Exercise requirements
Reproduce the data in its entirety, exactly as written.

● ● ● ● ●

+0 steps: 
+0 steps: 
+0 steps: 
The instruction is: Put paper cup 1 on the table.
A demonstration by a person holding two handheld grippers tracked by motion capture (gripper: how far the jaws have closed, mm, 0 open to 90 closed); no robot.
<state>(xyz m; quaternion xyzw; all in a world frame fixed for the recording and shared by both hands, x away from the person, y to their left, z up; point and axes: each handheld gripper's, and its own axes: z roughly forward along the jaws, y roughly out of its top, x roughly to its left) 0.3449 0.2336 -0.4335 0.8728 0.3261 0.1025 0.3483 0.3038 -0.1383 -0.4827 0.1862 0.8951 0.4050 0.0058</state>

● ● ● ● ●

Output
+0 steps: 
+0 steps: 
+0 steps: 
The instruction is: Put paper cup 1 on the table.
A demonstration by a person holding two handheld grippers tracked by motion capture (gripper: how far the jaws have closed, mm, 0 open to 90 closed); no robot.
<state>(xyz m; quaternion xyzw; all in a world frame fixed for the recording and shared by both hands, x away from the person, y to their left, z up; point and axes: each handheld gripper's, and its own axes: z roughly forward along the jaws, y roughly out of its top, x roughly to its left) 0.3449 0.2336 -0.4335 0.8728 0.3261 0.1025 0.3483 0.3038 -0.1383 -0.4827 0.1862 0.8951 0.4050 0.0058</state>

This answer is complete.